Q: Why is the device pair (casp.016 / casp.017) important?
Because it lets the sale system drive the terminal’s peripherals directly, so the two devices behave as one integrated system. Through a casp.016 DeviceRequest and its casp.017 response, the sale system can make the POI print a receipt, show a message or prompt on its display, or capture input from the cardholder. Without this, the till and terminal would be two disconnected devices; with it, the cashier’s application controls the whole customer-facing flow, which is a large part of what a modern point-of-sale integration needs.
Q: How does a typical payment flow through the casp messages?
The sale system opens a session with a casp.005 request and casp.006 response, then asks for the payment with a casp.001 ServiceRequest carrying the amount.
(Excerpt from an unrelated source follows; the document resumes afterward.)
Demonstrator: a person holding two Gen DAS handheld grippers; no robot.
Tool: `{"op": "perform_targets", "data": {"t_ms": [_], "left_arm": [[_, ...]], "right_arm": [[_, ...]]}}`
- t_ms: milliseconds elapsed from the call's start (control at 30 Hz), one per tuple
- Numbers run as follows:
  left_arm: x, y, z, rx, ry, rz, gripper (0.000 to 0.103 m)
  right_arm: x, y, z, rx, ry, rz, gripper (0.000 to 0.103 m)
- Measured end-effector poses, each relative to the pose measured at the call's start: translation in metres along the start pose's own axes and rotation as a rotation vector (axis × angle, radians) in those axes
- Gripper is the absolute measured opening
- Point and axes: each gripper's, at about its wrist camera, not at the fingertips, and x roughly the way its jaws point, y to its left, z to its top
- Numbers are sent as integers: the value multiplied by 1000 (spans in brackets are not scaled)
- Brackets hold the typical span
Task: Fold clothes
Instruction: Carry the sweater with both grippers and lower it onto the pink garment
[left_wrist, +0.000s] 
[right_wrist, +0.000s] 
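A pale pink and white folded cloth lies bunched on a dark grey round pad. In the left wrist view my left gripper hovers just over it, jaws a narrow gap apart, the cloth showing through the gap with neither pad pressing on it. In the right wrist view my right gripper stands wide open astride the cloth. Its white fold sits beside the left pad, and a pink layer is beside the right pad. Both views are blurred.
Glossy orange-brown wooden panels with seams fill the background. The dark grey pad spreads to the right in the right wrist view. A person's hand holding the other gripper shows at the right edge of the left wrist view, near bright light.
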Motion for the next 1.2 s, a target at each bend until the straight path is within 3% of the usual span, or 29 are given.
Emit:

The POI prompts the cardholder, reads the card, authorises with the acquirer over its own connection, and returns the result in a casp.002 ServiceResponse. The sale system then prints the receipt with a casp.016 DeviceRequest. At end of day it reconciles totals with a casp.003 reconciliation request. Control messages such as abort (casp.011) and rejection (casp.013) handle the exceptions.
Q: Why does standardising the sale-to-POI interface matter for retailers?
Because it delivers portability. Historically, integrating a till with a payment terminal meant writing code specific to each terminal model and vendor, an expensive and brittle arrangement. When both the sale system and the terminal speak casp, the till can work with any conformant POI, and a retailer can change terminals or add vendors without re-integrating. Standardising this one interface removes a long-standing source of cost and lock-in in retail payment acceptance.
Q: How does casp relate to the other card areas?
casp is the front of the chain, at the point of sale. The POI it drives then talks to the acquirer using the acquirer-to-issuer transaction messages, maintains that link with the network-management messages, and the whole chain shares the card family’s protection model. So a purchase begins as a casp exchange between till and terminal, becomes an acquirer-to-issuer authorisation once the POI reaches the acquirer, and settles through the card clearing and settlement traffic. casp covers only the first leg, but it is the one the customer and cashier actually see.